I went to the annual alumni board meeting / fall reunion event for your fraternity today.
I don’t know why I’m still censoring names/places/organizations, because people who know me will recognize it (or themselves) anyway. I guess I feel like it’s rude to identify folks when this isn’t their story. I don’t think it’s harming the honesty of my writing, but I don’t know. I thought of giving people nicknames, but it seems too corny. Who knows.
Somehow I had a peaceful ish feeling about it instead of intense anxiety. Just luck I was having an easier day I think, because I can never predict it. Our cohort was largely absent, but I saw some of them two weeks ago, on a day that my anxiety was through the roof. Felt bad I couldn’t enjoy their company more.
It was strange to be there without you, awkward talking to people. Trying to introduce myself to the actives and the new alumni. Trying to remember names and faces, when even before this, I’m so bad at it. And we never missed the spring reunion, but it was sparsely attended these past few years in the pouring rain; now I don’t recognize half the room.
It helps that I don’t care how awkward and rambling I am or what people think of me anymore. I feel untouchable.
Being a woman in the room wasn’t weird, there were other wives and partners there, but just being without you was strange. I think I channeled a bit of your voice and energy. Talked more than I would have – than I would have had to – if you were there. If you were there I could stand at your side to meet people, indulge my shyness, just smile and laugh when I didn’t have anything to say.
Something that happens a lot is one or two people seem to make themselves a self-appointed guide for me when we’re out somewhere. Checking in across a room, little upwards nod when they see I’m vacant/confused/exhausted, asking if I’m staying and then saying “we” will do something next.

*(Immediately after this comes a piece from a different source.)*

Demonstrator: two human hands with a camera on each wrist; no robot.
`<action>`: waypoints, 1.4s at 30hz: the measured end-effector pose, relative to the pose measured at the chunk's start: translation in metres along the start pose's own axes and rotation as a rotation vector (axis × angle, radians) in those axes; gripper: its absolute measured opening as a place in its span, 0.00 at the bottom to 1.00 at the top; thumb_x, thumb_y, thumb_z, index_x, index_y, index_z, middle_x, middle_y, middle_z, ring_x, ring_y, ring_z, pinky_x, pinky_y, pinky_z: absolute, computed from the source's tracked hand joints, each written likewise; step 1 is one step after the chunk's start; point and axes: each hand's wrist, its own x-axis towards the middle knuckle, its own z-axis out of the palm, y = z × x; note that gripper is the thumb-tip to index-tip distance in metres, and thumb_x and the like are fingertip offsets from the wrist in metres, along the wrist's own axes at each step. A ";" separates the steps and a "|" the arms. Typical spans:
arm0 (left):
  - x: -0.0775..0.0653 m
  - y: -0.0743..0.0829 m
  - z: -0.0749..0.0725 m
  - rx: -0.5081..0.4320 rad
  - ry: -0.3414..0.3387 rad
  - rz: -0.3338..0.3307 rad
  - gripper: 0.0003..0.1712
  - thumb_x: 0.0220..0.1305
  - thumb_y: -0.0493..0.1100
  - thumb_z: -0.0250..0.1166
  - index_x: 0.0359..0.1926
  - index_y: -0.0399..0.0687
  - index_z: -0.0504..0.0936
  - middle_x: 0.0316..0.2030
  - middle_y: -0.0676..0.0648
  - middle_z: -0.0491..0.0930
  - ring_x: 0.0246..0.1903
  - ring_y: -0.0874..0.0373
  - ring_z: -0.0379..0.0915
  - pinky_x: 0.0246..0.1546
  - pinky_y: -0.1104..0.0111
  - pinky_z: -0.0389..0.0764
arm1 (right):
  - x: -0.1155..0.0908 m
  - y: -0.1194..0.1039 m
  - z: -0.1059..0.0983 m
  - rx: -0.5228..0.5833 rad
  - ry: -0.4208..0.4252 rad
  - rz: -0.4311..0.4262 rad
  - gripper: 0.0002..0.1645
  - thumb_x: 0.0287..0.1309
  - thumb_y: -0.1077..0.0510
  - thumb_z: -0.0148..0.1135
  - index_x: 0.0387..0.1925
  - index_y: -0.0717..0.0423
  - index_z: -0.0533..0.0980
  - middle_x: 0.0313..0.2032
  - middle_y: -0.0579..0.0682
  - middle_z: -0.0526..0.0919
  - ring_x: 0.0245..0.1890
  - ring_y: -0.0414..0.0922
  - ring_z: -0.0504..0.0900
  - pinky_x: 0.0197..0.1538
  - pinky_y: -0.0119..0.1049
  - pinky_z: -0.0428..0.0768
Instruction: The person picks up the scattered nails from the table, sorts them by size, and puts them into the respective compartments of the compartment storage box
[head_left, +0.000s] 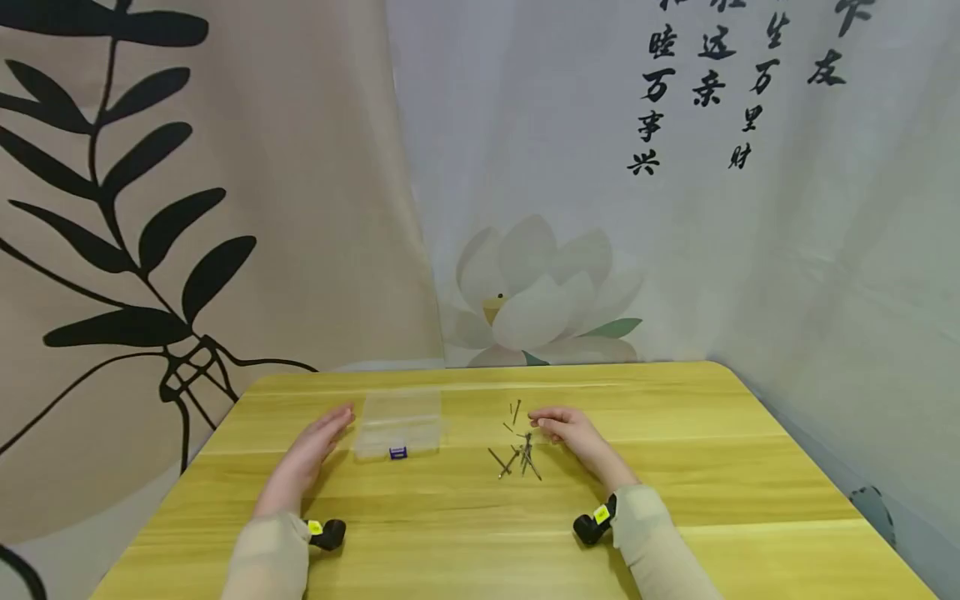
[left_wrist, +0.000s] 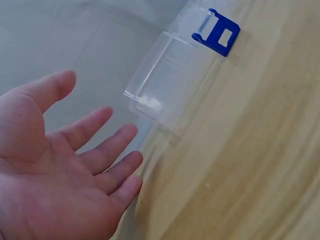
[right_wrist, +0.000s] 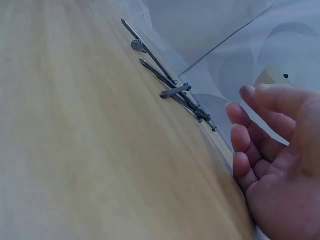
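A clear plastic box [head_left: 397,417] with a blue latch [head_left: 398,453] lies on the left half of the table. Just left of it is my left hand [head_left: 318,446], apart from the box, its fingers extended; the left wrist view shows the bare palm. Several dark metal nails [head_left: 527,454] lie loosely heaped and crossed to the right of the box. Beside their right edge hovers my right hand [head_left: 573,433], fingers loosely bent. In the right wrist view nothing shows between its fingertips [right_wrist: 240,137], and the nails [right_wrist: 172,82] are a short way off.
The wooden table [head_left: 450,533] has yellow grain and a rounded far corner. Behind it hangs a printed cloth [head_left: 525,183] with leaves, a lotus and characters. A black wrist camera is worn on each arm.
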 end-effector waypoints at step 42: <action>0.000 -0.012 0.000 0.226 -0.141 0.006 0.40 0.72 0.51 0.55 0.76 0.42 0.49 0.74 0.35 0.44 0.72 0.37 0.36 0.67 0.40 0.40 | -0.005 -0.002 0.012 -0.478 -0.200 -0.126 0.15 0.60 0.66 0.61 0.47 0.51 0.84 0.39 0.50 0.73 0.38 0.45 0.69 0.44 0.42 0.66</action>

I appreciate it and I think shepherding me around the world is one of the few things that people can actually do that helps, in that it gets me out of the house. I want to see other humans but I need them to make the decisions because I can’t.
Today it was a couple of the alumni who were very involved when we were in school (still are). They look barely older to me than 10-15 years ago, when in my head they were “established career professional” age, but I realize that back then, their whole cohort was about our age or a little older. Now the recent alumni just look too young to have jobs. I’m one of the old fucks now.
After the meeting, we just went to the hotel restaurant for dinner. Had some Ommegang Rare Vos and sat around talking for like four hours. It was nice.
I didn’t go see the chapter houses this time. I wanted to see the renovations but I couldn’t bring myself to go back there alone yet.